Rigorous construction of ground state correlations in graphene: renormalization of the velocities and Ward Identities

TL;DR

This paper rigorously constructs the ground state correlations of the 2D Hubbard model on a honeycomb lattice, showing that interactions preserve the Fermi velocity's magnitude and isotropy while inducing charge velocity asymmetry, with no magnetic or superconducting instabilities.

Contribution

It provides a rigorous multiscale expansion for the ground state of the 2D Hubbard model on graphene, clarifying the effects of interactions on velocities and symmetries.

Findings

Fermi velocity remains close to non-interacting value and isotropic.

Interaction causes asymmetry in charge velocities.

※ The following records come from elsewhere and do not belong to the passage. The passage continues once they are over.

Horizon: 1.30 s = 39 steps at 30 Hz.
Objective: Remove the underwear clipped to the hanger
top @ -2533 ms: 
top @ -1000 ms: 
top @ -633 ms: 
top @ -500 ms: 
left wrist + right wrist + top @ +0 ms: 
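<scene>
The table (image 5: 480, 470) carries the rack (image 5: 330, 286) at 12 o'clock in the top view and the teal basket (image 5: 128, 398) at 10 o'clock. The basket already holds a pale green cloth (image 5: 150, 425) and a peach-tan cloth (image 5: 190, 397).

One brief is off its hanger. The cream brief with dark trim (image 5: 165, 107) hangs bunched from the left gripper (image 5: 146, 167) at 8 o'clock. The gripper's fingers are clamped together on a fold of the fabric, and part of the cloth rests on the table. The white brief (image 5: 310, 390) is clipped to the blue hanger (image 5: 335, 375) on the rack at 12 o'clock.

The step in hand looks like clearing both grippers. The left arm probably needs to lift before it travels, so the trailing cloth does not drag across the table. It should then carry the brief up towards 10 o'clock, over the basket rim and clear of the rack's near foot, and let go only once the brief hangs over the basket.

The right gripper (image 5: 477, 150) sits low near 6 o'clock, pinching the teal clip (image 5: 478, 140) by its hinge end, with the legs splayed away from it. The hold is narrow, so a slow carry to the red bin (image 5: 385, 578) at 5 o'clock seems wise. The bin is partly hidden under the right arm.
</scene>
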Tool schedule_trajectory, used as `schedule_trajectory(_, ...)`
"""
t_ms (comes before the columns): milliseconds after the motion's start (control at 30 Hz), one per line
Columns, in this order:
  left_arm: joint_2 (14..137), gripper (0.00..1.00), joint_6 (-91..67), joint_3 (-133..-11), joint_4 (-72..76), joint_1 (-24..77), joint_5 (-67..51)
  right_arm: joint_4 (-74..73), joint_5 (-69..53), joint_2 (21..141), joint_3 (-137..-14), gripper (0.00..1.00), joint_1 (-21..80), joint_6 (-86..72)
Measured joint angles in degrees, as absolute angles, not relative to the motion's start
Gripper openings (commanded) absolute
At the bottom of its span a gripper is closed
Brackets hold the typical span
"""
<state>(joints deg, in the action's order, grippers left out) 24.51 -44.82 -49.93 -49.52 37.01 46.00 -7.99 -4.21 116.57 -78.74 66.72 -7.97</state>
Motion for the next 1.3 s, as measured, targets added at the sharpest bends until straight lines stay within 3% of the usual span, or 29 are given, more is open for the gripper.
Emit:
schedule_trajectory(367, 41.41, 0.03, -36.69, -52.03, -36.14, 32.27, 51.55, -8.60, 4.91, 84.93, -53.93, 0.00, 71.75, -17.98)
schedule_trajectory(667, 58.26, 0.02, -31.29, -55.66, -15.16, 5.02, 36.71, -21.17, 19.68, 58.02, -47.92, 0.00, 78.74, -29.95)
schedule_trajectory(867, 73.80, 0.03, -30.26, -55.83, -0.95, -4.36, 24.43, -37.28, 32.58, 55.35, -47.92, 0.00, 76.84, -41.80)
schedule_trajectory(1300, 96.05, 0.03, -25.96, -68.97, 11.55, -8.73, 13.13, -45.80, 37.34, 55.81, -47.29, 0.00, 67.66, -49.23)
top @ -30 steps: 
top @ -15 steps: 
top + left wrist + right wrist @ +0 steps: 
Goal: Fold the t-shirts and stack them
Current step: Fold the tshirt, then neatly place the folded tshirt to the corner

No magnetic or superconducting instabilities detected.

Abstract

We consider the 2D Hubbard model on the honeycomb lattice, as a model for single layer graphene with screened Coulomb interactions; at half filling and weak coupling, we construct its ground state correlations by a convergent multiscale expansion, rigorously excluding the presence of magnetic or superconducting instabilities or the formation of a mass gap. The Fermi velocity, which can be written in terms of a convergent series expansion, remains close to its non-interacting value and turns out to be isotropic. On the contrary, the interaction produces an asymmetry between the two components of the charge velocity, in contrast with the predictions based on relativistic or continuum approximations.